Un essor, une vitalité qui se constatent d'abord sur place, au Maroc, où désormais les multiples confréries locales produisent des ténors de grande qua lité, comme Mohamed Ba'Jedoub, Abderrahim Souiri ou Abdelfettah Bennis. D'ail leurs, jusque dans les profondeurs du off, les chanteurs et musiciens locaux venus parfois de plusieurs centaines de kilomètres, étonnent par leur savoir millénaire. Chants de femmes du Rif à Volubilis, invocation du nom de Dieu par la zaouïa (école conventuelle) d'Ouazzane, sama'(communion) donné par la Tariqa Kettania de Casablanca dans le riad Tazi, ou encore airs des campagnes du Tafilalet au palais Glaoui : toujours, la transmission de ces richesses s'alimente d'un respect immense.

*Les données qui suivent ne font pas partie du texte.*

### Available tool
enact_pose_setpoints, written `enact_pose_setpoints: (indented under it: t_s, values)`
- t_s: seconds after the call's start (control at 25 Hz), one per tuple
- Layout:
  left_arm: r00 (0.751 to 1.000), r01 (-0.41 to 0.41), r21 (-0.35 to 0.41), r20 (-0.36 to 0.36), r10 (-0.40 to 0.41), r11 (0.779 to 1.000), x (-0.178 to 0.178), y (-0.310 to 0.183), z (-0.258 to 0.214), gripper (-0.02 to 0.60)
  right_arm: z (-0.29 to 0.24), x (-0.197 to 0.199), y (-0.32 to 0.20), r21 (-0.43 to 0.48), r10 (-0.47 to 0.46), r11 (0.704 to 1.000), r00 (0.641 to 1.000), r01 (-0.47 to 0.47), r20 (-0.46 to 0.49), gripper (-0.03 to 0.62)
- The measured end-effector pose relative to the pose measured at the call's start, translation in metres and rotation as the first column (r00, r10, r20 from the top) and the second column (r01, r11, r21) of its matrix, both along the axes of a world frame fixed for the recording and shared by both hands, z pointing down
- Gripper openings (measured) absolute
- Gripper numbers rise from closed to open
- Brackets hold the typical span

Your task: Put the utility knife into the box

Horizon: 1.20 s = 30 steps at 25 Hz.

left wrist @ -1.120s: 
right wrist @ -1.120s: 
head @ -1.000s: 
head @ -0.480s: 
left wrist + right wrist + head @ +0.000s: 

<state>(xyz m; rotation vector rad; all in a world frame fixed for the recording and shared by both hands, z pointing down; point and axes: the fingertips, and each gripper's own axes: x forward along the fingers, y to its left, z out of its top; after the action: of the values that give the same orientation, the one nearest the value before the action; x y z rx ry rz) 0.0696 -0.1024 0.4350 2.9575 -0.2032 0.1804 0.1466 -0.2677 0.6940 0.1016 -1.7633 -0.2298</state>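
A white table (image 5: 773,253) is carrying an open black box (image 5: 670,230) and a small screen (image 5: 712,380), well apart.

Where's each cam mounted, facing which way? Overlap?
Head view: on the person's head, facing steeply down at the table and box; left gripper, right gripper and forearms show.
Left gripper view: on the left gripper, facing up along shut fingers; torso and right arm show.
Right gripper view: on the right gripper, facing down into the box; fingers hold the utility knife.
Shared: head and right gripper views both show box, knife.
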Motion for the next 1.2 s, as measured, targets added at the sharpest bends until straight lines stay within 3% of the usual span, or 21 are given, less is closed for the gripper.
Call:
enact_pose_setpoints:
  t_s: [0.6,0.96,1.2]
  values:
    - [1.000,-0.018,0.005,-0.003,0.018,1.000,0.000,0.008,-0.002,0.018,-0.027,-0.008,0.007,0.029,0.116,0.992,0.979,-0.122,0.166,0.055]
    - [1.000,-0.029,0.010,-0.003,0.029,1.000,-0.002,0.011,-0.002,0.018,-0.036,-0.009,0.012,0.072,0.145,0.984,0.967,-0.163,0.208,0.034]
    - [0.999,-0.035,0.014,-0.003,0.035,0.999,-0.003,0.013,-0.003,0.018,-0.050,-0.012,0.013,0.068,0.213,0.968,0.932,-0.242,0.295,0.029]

Les rencontres intellectuelles internationales organisées le matin avant la programmation quotidienne ont salué cette attention nouvelle portée aux cultures sacrées ancestrales. Et le peuple de la médina a exprimé encore plus vivement son attachement aux grands poèmes arabes en se massant tout entier aux concerts gratuits donnés chaque jour sur la place principale de la cité sainte.